# Ante up lurkers. Nastiest load of scrap I ever saw...



## skyline27 (Mar 7, 2008)

I'll start...

I was given rights to number of big steel bins in a yard. They were full of a mish-mash of dead and dieing electronics and about half full of water. A buddy and me loaded the truck a couple times and brought it back to the workspace. I picked it apart with glee, finding all sorts of strange and beautiful things. Then I started running into colonies of mice. Cases serve as pretty good mouse housing. I took to hurling infected cases off the porch and stomping any survivors on the sidewalk.

All in a day's work!


----------



## Seamus (Oct 24, 2008)

That's why I check out scrap as thurough as posible when I'm on their site.
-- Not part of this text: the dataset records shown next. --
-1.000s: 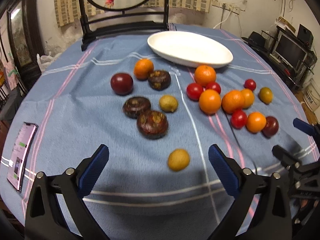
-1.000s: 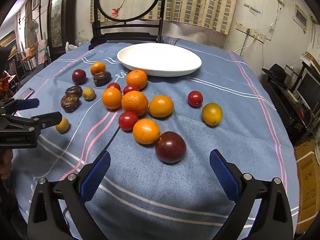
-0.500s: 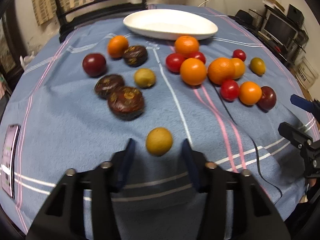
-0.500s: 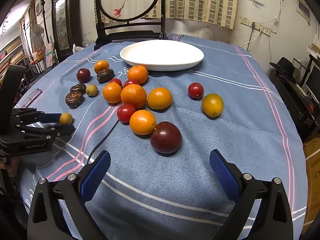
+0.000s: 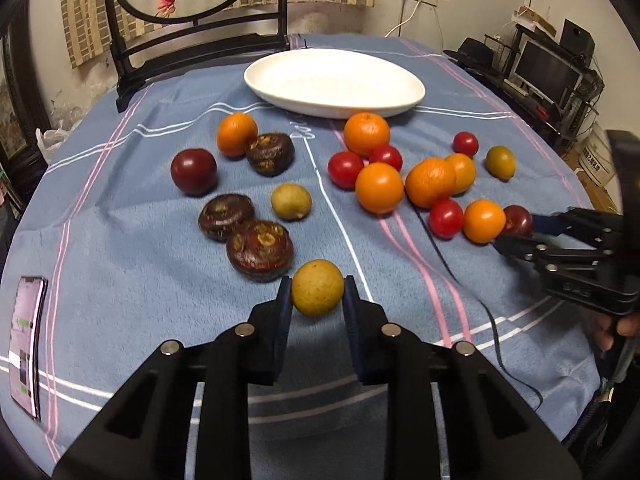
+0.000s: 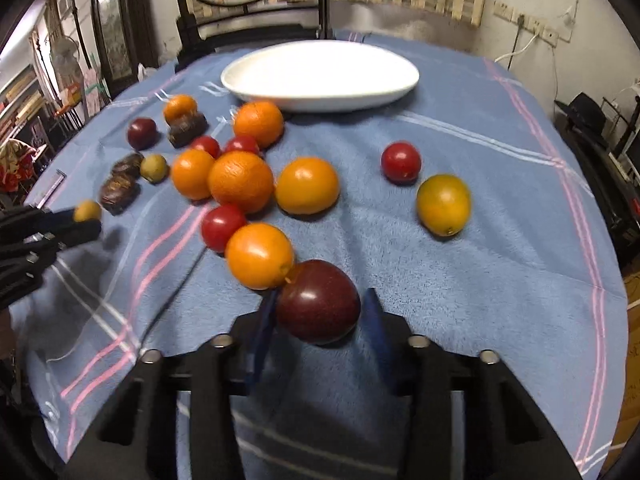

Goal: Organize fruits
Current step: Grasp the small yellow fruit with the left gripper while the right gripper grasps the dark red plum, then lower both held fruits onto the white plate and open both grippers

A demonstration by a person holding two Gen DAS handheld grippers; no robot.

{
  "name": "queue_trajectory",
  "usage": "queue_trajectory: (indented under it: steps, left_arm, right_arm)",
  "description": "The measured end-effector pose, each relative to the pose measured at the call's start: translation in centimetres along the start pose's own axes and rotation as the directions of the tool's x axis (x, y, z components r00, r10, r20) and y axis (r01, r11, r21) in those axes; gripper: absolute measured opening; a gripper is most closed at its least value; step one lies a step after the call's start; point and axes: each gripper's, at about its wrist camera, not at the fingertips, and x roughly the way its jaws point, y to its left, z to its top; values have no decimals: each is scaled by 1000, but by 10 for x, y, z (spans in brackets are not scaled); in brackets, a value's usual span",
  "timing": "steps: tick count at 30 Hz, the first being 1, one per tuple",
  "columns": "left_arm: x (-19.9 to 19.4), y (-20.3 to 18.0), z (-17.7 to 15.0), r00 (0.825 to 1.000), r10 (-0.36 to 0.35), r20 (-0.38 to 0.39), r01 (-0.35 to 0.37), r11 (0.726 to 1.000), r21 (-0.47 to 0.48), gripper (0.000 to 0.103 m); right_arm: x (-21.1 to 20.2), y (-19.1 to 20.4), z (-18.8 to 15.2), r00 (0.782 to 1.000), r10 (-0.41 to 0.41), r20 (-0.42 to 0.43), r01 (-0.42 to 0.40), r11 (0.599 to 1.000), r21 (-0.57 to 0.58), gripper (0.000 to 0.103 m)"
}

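Between the left gripper's [image 5: 316, 294] fingers sits a small round yellow-brown fruit [image 5: 317, 288], pinched on both sides; the white oval plate [image 5: 404, 100] lies straight ahead. The right gripper's [image 6: 318, 312] fingers have just been closing around a dark red plum [image 6: 318, 302], contact unclear.

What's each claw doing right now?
Left claw: shut on small yellow-brown round fruit.
Right claw: just been closing around dark red round plum, gap remains.
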Motion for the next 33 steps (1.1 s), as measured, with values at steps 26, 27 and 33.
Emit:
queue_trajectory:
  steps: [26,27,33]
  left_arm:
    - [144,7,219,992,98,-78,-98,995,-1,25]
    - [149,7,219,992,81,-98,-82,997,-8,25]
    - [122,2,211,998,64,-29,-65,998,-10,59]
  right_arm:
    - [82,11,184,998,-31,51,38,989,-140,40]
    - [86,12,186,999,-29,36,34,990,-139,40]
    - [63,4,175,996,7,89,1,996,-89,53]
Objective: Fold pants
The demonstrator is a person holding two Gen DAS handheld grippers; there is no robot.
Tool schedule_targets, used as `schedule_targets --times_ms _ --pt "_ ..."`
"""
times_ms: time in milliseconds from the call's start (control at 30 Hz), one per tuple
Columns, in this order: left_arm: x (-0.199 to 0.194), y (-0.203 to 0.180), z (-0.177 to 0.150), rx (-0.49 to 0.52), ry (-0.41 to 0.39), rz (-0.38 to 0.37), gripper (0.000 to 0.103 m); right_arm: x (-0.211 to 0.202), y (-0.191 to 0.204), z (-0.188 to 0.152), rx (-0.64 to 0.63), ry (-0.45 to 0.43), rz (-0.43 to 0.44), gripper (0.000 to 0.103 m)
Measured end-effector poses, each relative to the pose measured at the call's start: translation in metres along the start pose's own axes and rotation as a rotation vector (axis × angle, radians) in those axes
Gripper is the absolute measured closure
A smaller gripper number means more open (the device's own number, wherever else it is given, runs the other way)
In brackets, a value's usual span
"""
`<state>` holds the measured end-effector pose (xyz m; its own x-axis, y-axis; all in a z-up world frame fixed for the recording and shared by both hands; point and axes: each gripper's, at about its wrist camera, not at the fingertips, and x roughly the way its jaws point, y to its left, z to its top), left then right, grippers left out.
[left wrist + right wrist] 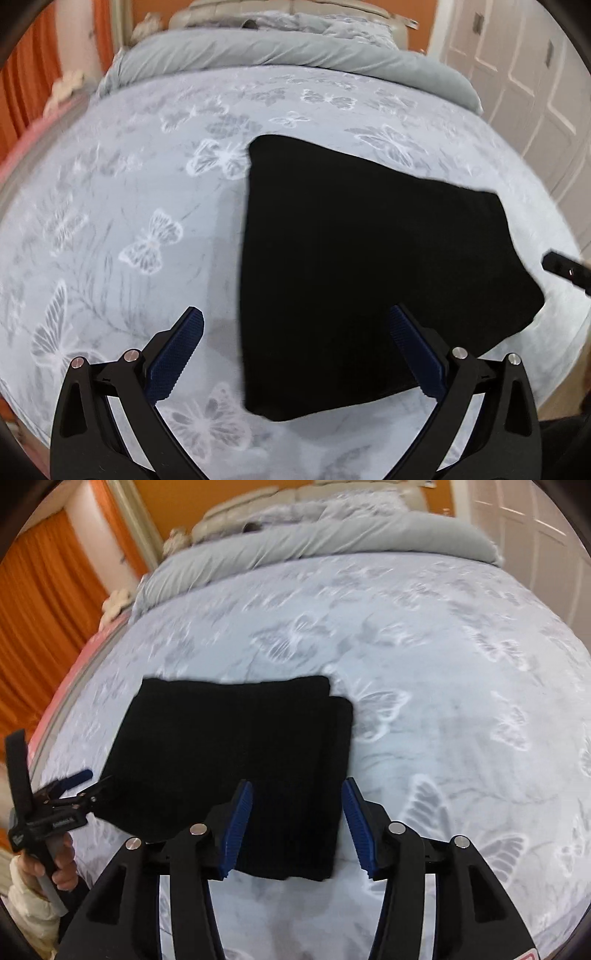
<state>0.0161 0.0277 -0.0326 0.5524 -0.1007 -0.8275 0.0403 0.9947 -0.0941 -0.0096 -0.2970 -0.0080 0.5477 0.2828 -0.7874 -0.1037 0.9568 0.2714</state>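
Note:
The black pants (354,266) lie folded into a compact block on the butterfly-print bedspread (129,192). They also show in the right wrist view (236,746), with stacked layers visible at their right edge. My left gripper (295,317) is open and empty, hovering over the near left edge of the pants. My right gripper (297,786) is open and empty, above the near right corner of the pants. The left gripper also appears at the left of the right wrist view (88,781), and the tip of the right gripper shows at the right of the left wrist view (565,269).
A grey rolled duvet (314,542) and pillows lie at the head of the bed. Orange curtains (44,602) hang on the left and a white panelled door (532,96) stands on the right. The pale bedspread (443,701) extends around the pants.

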Motion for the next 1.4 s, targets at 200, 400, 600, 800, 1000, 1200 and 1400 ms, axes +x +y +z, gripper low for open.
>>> schedule_targets --times_ms 200,400,600,800,1000,1200,1400 --pt "0.009 0.028 -0.002 -0.081 0.051 0.001 0.005 0.019 -0.002 -0.01 0.022 0.096 0.091 0.053" --pt "0.009 0.024 -0.006 -0.068 0.064 -0.021 0.005 0.049 0.021 -0.024 -0.048 0.164 0.072 0.084" --pt "0.005 0.014 -0.005 -0.052 0.046 -0.053 0.005 0.025 0.023 -0.017 -0.104 0.099 0.007 0.08" --pt "0.024 -0.001 -0.012 -0.022 0.097 -0.05 0.005 0.017 0.008 -0.014 -0.037 0.068 -0.018 0.016" --pt "0.045 0.005 -0.012 -0.109 0.177 -0.158 0.005 0.027 -0.022 -0.015 0.135 0.132 0.027 0.012" --pt "0.055 0.008 -0.007 -0.161 0.181 -0.208 0.005 0.063 -0.017 -0.03 0.207 0.235 0.155 0.023" --pt "0.034 0.018 0.005 -0.197 0.149 -0.321 0.066 0.037 0.01 -0.015 0.149 0.126 0.239 0.068"
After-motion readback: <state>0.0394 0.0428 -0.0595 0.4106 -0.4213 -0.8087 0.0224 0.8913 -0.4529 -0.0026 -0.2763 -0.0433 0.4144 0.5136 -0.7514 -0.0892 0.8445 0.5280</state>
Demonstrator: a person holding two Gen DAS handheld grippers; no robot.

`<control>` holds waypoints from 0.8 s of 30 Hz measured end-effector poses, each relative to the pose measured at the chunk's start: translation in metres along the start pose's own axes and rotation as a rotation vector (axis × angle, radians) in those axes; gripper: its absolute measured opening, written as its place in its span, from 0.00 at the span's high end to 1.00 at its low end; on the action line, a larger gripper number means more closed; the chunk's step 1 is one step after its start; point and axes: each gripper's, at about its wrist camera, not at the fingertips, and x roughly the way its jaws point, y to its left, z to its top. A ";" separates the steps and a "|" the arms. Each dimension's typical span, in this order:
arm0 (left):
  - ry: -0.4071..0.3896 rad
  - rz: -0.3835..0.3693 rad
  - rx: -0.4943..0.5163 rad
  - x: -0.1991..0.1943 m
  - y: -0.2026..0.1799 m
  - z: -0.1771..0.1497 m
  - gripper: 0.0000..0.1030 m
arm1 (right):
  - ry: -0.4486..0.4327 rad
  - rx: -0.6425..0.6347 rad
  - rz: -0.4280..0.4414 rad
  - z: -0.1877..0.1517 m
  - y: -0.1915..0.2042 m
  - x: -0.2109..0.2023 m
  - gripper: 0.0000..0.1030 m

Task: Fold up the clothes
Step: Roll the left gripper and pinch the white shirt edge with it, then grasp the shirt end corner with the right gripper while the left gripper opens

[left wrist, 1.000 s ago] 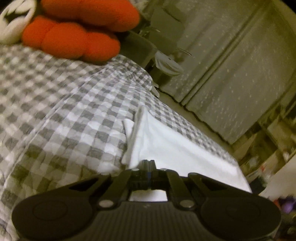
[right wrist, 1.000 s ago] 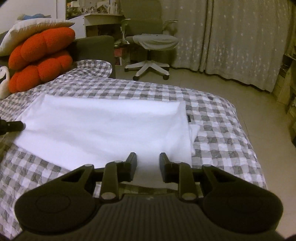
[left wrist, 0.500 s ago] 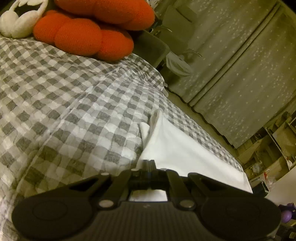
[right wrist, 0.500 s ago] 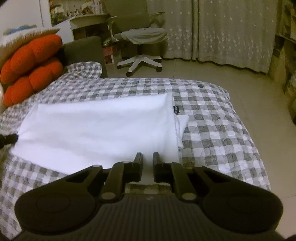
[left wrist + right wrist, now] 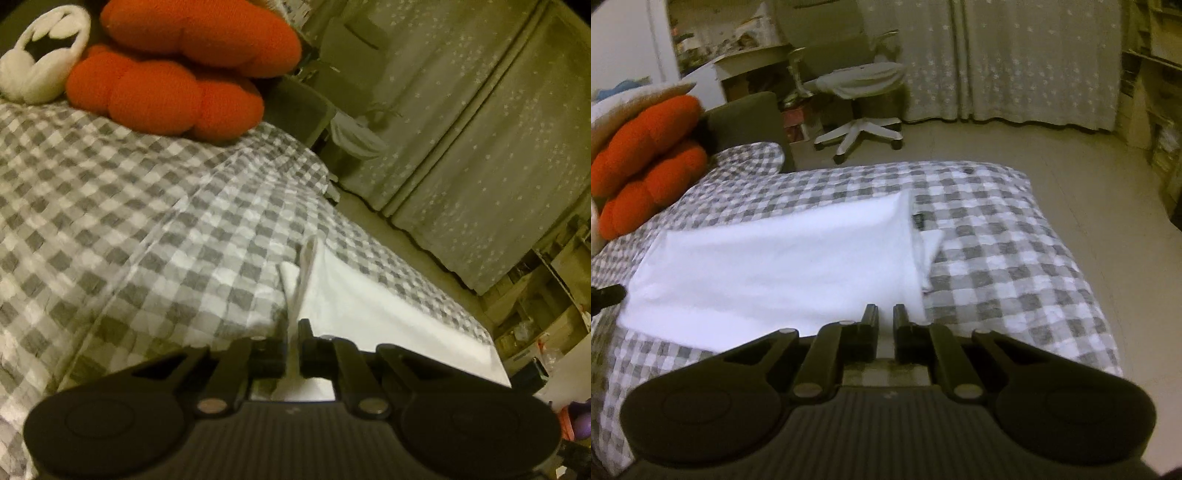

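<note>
Two grippers clamp the near edge of the white garment [image 5: 783, 266], which lies flat on the checkered bedspread [image 5: 997, 258], long axis crosswise. Left gripper [image 5: 294, 334] pinches one corner; right gripper [image 5: 885, 317], jaws just closing, pinches the other.

Your left claw [image 5: 294, 341] is clamped on the near edge of the white garment [image 5: 369, 310], which lies on the checked bed cover [image 5: 129, 221]; orange cushions [image 5: 177, 77] sit at the far left.
</note>
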 end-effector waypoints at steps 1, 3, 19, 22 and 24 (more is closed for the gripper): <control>0.006 0.002 0.007 0.001 -0.001 -0.001 0.96 | 0.009 0.005 0.001 0.000 -0.002 0.002 0.94; 0.015 0.009 0.014 0.004 -0.002 -0.002 0.96 | 0.007 -0.013 -0.005 0.000 -0.001 0.001 0.94; 0.060 -0.084 -0.065 -0.010 0.008 -0.013 0.55 | 0.058 0.180 0.123 -0.003 -0.031 -0.005 0.38; 0.078 -0.056 -0.001 -0.001 0.001 -0.018 0.57 | 0.080 0.188 0.118 -0.003 -0.030 0.002 0.44; 0.083 -0.032 0.045 0.003 -0.004 -0.021 0.70 | 0.091 0.165 0.106 -0.003 -0.027 0.006 0.59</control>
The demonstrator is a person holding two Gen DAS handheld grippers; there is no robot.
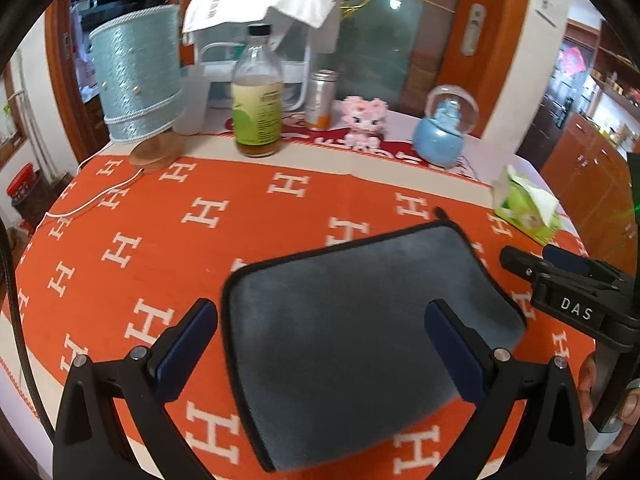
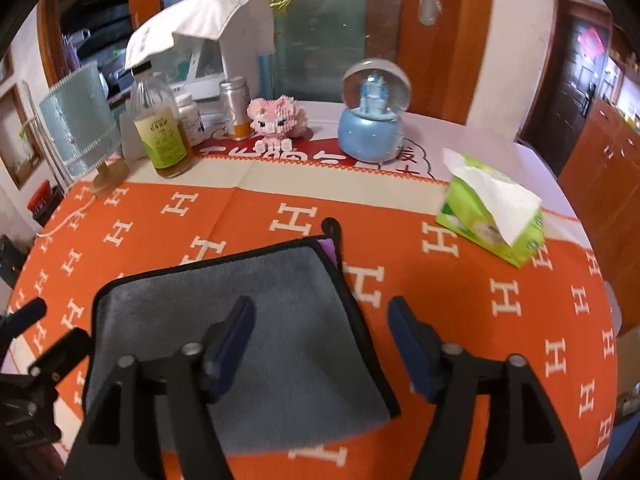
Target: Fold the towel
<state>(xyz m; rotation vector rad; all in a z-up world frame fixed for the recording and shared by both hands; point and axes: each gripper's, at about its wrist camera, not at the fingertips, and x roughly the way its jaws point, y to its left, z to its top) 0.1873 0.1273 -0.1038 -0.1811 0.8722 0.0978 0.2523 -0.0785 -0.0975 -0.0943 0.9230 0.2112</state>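
Note:
A grey towel (image 1: 360,320) with black edging lies folded flat on the orange tablecloth (image 1: 160,220); it also shows in the right wrist view (image 2: 260,312), with a black hanging loop and purple tag at its far right corner. My left gripper (image 1: 320,340) is open and empty, hovering over the towel's left part. My right gripper (image 2: 320,340) is open and empty, straddling the towel's right edge; it also shows in the left wrist view (image 1: 560,276), at the right.
At the table's back stand a teal lamp (image 1: 136,88), a glass bottle (image 1: 258,96), a can (image 1: 320,100), a pink toy (image 1: 364,120) and a snow globe (image 1: 444,128). A green tissue pack (image 2: 492,220) lies at the right.

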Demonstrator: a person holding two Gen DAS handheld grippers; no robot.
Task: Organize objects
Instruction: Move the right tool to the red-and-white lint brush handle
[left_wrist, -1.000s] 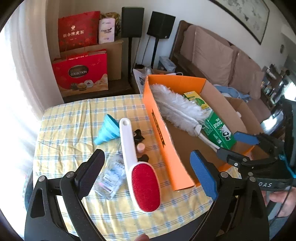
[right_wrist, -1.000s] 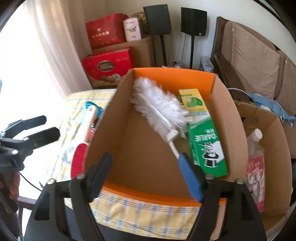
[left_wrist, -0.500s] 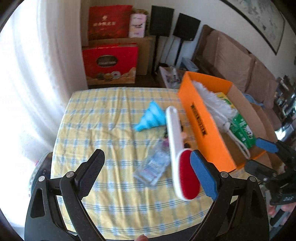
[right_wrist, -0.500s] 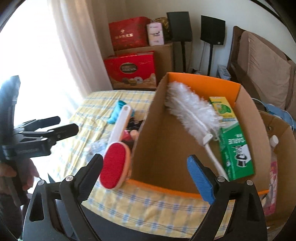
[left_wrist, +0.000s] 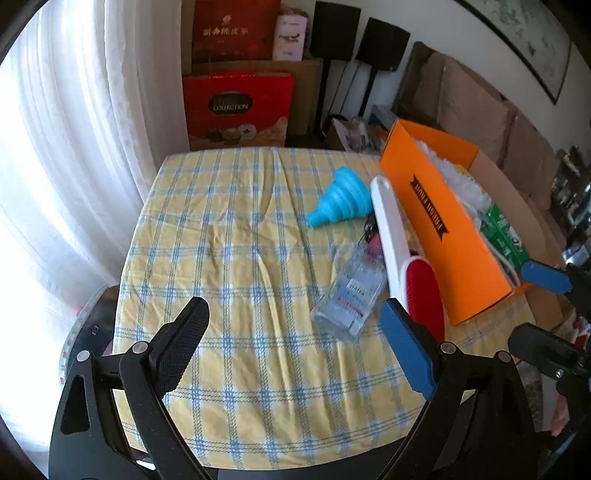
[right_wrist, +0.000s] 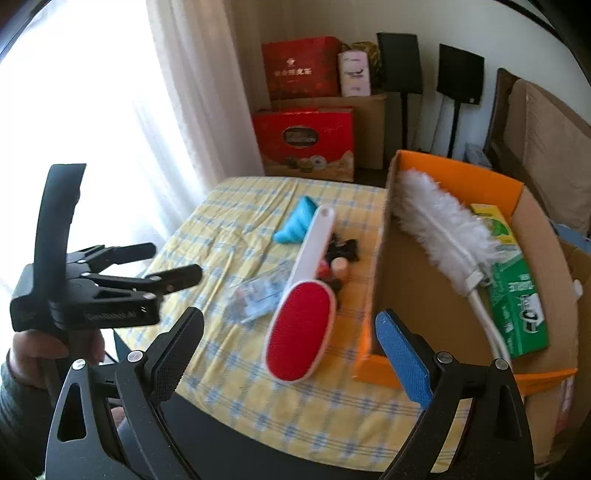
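Two grippers, both with jaws spread and empty, now hang back over the near edge of the table (left_wrist: 229, 206). A second ago the right gripper (right_wrist: 291, 354) pointed straight into the orange box (left_wrist: 443, 236); it has since swung left, so the lint brush (right_wrist: 303, 325) lies just ahead of its fingers. The left gripper (left_wrist: 295, 347) has drawn away from the brush toward bare cloth. Duster (right_wrist: 439, 225) and green carton (right_wrist: 517, 295) lie inside the box. Brush, blue funnel (left_wrist: 343, 199), clear bottle (left_wrist: 351, 295) and small dark items, perhaps clips (right_wrist: 341, 251), lie on the cloth beside the box's left wall. Judged state: packing partly done; the brush is the likely next pickup, for the right gripper.
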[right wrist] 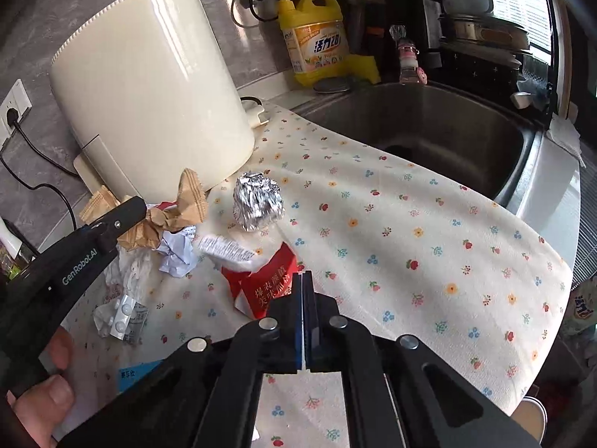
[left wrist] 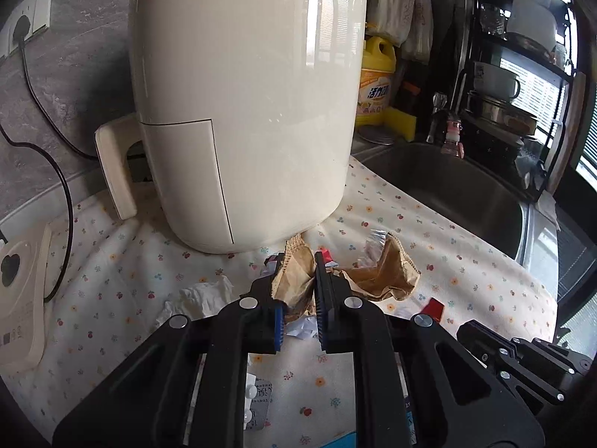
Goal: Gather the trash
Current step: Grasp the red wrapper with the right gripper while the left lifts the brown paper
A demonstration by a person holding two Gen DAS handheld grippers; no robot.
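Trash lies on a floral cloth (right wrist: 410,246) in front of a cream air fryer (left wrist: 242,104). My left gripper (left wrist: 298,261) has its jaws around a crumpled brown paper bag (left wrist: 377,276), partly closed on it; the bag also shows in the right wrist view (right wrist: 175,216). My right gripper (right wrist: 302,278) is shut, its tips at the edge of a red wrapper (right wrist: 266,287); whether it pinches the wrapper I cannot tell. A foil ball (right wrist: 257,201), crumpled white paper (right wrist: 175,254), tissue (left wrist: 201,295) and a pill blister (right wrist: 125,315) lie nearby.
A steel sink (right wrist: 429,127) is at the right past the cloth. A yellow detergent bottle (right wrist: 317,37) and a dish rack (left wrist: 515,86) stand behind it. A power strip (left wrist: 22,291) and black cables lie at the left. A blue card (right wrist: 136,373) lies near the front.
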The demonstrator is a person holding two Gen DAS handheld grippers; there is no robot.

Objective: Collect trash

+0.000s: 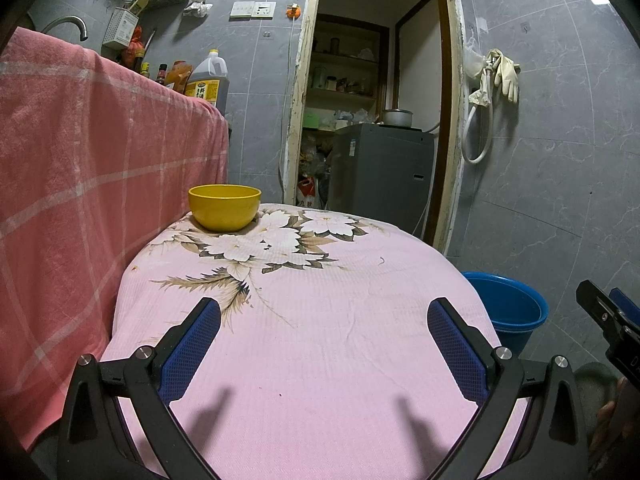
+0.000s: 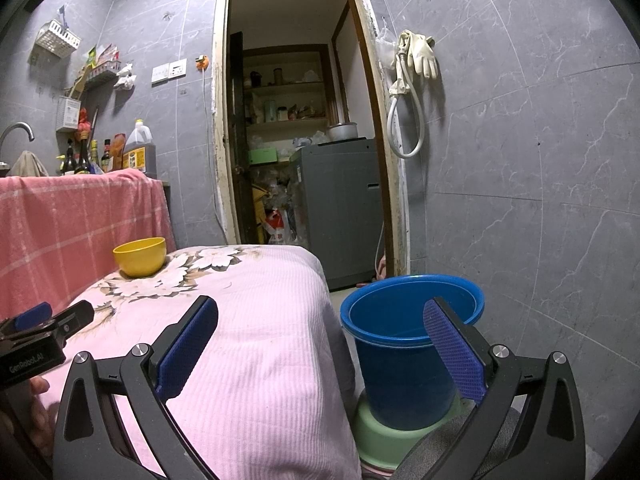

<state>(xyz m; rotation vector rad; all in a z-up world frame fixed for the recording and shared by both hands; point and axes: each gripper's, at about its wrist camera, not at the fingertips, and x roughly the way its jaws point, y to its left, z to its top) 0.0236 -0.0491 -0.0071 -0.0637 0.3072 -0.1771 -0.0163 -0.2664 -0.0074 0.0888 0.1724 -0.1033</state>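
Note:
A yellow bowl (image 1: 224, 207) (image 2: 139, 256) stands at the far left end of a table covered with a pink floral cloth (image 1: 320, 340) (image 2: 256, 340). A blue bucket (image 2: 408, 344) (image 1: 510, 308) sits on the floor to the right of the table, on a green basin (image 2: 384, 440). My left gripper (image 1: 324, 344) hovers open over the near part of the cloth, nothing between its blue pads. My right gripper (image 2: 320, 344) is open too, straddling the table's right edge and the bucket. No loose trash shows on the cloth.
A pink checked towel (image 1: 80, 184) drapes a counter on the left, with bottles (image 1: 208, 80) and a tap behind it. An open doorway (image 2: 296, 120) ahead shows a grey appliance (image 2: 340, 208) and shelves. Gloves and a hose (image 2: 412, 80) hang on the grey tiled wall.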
I use a sorting shed away from the house also.


----------



## Anonymous (Oct 24, 2008)

I use a Jack Russell for rodent control.


----------



## Seamus (Oct 24, 2008)

My neighbor has mankx(spelling is attrocious) that are great mousers. A master gardener on a local tv station has jack russels also for moles.


----------



## viacin (Oct 24, 2008)

Don't worry about the rats, a nitric bath will clean them too. :wink: lol.


----------



## Harold_V (Oct 24, 2008)

skyline27 said:


> Then I started running into colonies of mice.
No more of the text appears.